Exercise:
Which lines of the records contain the word "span"? Copy each one.

Segment Open

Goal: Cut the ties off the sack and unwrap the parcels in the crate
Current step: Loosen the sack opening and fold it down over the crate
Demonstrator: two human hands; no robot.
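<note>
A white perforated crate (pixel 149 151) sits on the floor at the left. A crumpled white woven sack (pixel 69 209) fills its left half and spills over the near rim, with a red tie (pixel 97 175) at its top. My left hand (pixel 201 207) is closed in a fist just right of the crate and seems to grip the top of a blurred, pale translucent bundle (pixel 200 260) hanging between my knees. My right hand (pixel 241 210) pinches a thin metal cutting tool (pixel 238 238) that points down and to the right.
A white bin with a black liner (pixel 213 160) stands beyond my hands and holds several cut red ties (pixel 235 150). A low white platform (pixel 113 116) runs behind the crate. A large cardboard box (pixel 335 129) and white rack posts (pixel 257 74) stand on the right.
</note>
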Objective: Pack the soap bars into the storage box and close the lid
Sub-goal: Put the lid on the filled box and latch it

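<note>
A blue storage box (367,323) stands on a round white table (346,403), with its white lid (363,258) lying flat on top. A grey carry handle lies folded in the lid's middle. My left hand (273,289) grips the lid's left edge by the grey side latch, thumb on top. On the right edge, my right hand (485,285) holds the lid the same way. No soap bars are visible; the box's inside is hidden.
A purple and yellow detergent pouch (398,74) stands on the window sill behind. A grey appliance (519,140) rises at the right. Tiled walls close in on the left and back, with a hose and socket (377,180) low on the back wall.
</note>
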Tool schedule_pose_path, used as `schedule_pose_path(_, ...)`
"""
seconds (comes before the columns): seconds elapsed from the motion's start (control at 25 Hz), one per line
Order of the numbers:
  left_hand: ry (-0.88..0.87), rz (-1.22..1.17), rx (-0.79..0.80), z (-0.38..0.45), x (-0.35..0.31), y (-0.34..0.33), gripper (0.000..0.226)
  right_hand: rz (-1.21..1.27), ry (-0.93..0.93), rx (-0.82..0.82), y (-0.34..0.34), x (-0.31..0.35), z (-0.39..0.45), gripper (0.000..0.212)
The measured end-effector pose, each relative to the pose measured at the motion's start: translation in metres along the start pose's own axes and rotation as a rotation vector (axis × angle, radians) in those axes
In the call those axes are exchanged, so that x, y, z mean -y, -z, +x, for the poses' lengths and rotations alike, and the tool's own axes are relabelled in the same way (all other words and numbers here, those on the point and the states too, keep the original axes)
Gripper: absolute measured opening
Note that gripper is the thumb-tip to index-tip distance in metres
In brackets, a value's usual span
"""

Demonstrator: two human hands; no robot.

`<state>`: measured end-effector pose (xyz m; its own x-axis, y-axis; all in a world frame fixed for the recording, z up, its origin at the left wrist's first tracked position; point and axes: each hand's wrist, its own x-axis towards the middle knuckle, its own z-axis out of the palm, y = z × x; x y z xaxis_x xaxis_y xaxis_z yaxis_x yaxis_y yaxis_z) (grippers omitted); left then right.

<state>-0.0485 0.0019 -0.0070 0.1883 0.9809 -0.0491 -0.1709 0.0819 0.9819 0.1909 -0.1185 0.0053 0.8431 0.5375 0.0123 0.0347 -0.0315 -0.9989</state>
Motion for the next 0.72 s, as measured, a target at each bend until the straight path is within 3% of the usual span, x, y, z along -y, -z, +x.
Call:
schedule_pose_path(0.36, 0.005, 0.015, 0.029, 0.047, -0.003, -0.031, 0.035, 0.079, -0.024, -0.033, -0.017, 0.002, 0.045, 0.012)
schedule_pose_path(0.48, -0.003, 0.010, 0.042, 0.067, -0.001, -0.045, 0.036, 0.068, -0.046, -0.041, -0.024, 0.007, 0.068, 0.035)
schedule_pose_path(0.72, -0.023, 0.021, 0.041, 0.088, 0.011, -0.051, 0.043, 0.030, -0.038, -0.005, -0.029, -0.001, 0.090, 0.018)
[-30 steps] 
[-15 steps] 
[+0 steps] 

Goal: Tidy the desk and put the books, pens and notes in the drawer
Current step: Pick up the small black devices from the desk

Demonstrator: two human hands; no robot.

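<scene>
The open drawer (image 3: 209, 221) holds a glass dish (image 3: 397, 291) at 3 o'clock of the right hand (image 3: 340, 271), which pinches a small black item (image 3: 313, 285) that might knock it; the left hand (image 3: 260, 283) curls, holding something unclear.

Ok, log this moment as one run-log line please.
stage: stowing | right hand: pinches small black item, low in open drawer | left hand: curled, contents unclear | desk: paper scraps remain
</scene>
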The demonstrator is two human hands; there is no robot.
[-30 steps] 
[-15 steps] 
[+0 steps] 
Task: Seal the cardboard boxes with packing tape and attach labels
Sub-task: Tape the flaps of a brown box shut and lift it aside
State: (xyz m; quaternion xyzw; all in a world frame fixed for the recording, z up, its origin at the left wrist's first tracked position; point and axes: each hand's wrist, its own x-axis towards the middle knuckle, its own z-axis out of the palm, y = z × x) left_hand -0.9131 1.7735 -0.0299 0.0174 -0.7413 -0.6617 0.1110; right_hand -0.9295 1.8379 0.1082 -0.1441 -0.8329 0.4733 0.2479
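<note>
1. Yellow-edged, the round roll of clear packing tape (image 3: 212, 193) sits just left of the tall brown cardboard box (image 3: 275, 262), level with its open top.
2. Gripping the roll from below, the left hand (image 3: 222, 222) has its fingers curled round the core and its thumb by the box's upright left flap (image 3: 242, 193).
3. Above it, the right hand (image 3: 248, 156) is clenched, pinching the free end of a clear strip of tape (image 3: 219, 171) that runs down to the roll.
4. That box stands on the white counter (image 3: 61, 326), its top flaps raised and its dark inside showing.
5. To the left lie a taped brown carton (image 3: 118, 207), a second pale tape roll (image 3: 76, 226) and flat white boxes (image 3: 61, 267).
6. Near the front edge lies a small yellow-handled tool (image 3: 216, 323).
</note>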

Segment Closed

Answer to this problem:
In brackets, a value's usual span
Motion for the next 0.72 s, as measured, a target at each bend until the straight path is within 3% of the usual span, x, y, z along -y, -z, +x.

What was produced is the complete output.